Given that this woman, and thousands like her, do not have normal ovarian function and feel great on small amounts of bioidentical hormones, I recommend staying on them. Yes, there is a potential risk. But why ruin one’s quality of life right now to prevent a very unlikely event in the future? As with everything, this decision must be individualized.
IF YOU’VE BEEN TAKING HT AND
WANT TO STOP ALL HORMONES
Don’t stop cold turkey. Wean yourself gradually and slowly, giving your body time to adjust. Here’s a sample weaning schedule:
Week one: Skip Sunday’s pill
Week two: Skip Sunday and Tuesday
Week three: Skip Sunday, Tuesday, and Thursday
Week four: Skip Sunday, Tuesday, Thursday, and Saturday
Week five: Skip Sunday, Tuesday, Thursday, Friday, and Saturday
Week six: Off hormones altogether
During and after this tapering-off period, support your body by making sure you’re getting enough plant hormones. Eat a wide variety of fruits and vegetables, plus ground flaxseed and soy. (See chapter 6.) You’ll also need a good multivitamin/mineral to help your adrenals and ovaries keep your hormones balanced.
Not Carved in Stone
Many women went into a panic after the initial Women’s Health Initiative study results were announced, and stopped their HT cold turkey. Many also worried that they’d done irreparable damage to themselves by being on HT. This simply is not true. To put matters into perspective, the vast majority of women in the WHI study did not experience any adverse outcomes from being on Prempro, and their risk of death was no greater than that for women taking placebo. The data indicate that if 10,000 women take Prempro for a year, eight more will develop invasive breast cancer than would develop it if they didn’t take Prempro. An additional seven will have a heart attack, eight will have a stroke, and eighteen will have blood clots. But they will also suffer six fewer colorectal cancers and five fewer hip fractures.37 Unfortunately, we now face a situation in which many women who could truly benefit from HT are so frightened by the risk of cancer that they are refusing it and suffering needlessly. Instead
, every woman should know that she can decrease her risk of side effects from HT by switching from synthetics such as Prempro to low-dose bioidentical hormone therapy. Or, if she chooses, she can wean herself gradually off HT to avoid rebound symptoms.
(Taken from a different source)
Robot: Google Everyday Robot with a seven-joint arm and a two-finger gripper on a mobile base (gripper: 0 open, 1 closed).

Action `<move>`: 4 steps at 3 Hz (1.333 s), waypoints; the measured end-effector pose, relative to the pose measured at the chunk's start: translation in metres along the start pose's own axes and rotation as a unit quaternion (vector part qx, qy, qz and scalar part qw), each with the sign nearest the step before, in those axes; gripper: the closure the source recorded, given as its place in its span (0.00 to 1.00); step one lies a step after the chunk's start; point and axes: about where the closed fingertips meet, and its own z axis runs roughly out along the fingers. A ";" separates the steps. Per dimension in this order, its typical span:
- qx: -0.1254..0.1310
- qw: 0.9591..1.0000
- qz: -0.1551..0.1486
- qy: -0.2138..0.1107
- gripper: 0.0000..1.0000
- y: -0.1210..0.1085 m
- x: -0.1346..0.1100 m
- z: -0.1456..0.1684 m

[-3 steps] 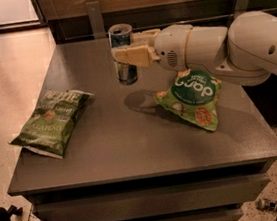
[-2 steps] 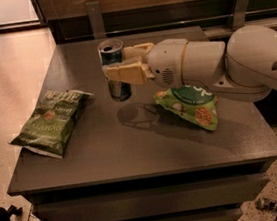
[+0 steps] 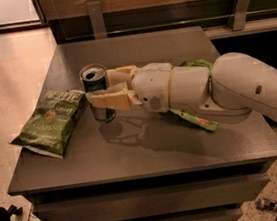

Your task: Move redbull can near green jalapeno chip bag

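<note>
The redbull can (image 3: 96, 90), slim with a silver open top, is held upright in my gripper (image 3: 106, 89), whose cream fingers (image 3: 112, 100) are shut around its middle. It hangs just above the dark table (image 3: 148, 151), over its own shadow. The green jalapeno chip bag (image 3: 50, 121), dark olive with pale lettering, lies flat at the table's left edge, just left of the can and apart from it. My white arm reaches in from the right.
A brighter green chip bag (image 3: 196, 121) lies at the table's right, mostly hidden under my arm. A wooden wall panel with metal brackets (image 3: 97, 18) stands behind the table. Tiled floor lies to the left.
My gripper has carried the can leftward and toward the front of the table, closer to the jalapeno bag. The arm now covers most of the brighter green bag.
</note>
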 end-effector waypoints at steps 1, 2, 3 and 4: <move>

Because every woman’s body is a work in progress, your hormonal status—and your need for a particular type of support program—may well change. If you elect to take supplemental hormones, it is wise to have your hormone levels checked every six months during the first year of hormone use. Compare the results to how you’re feeling. This can help indicate if, and where, your prescription needs fine-tuning. After you have reached a comfortable level, you only need to test every year or so.
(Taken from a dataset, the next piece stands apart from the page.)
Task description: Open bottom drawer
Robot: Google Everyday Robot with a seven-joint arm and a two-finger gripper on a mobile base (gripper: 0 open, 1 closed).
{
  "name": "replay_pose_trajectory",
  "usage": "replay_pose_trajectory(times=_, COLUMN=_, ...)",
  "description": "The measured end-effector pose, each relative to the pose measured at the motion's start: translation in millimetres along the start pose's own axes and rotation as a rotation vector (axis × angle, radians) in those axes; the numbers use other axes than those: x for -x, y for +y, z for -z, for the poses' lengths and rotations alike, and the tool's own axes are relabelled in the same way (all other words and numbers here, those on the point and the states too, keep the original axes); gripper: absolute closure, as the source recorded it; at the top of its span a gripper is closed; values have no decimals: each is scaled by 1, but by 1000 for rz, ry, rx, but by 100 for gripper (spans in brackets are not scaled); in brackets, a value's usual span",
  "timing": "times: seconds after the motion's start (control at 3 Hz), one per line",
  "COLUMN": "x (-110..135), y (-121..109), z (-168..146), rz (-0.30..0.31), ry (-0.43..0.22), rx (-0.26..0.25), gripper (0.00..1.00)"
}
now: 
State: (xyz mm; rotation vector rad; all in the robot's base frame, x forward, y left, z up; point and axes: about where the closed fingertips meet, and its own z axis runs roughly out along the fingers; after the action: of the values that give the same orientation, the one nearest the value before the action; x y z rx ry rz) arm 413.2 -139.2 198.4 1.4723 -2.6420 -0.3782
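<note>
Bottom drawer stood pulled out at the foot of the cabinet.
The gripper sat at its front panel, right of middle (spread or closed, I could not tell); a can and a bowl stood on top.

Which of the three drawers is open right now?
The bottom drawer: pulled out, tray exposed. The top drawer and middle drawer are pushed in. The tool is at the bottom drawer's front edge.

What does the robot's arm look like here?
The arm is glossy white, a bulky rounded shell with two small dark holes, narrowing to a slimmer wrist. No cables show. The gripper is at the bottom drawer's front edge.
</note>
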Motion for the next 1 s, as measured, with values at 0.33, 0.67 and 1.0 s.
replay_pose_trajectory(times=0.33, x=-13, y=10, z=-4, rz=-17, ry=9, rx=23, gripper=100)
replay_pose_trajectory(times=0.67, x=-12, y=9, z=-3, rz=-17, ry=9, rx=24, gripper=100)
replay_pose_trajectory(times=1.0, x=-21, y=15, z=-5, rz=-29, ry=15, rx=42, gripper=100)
If you’ve been taking Prempro or another type of synthetic HT, feel good on it, but want to decrease any possibility of adverse side effects: I suggest that you switch to bioidentical hormones at the lowest possible dose. Your doctor can give you a prescription for bioidentical hormones, which include oral Estrace and some of the patches (Estraderm, Vivelle, and Climara). If you have a uterus, you’ll also need progesterone. Prometrium is available in all pharmacies. The usual dose is 100 mg a day, at least twelve days of the month. If you don’t want to get a period, you may need to take it daily. These brands of bioidentical hormones are covered by most health plans that have prescription coverage.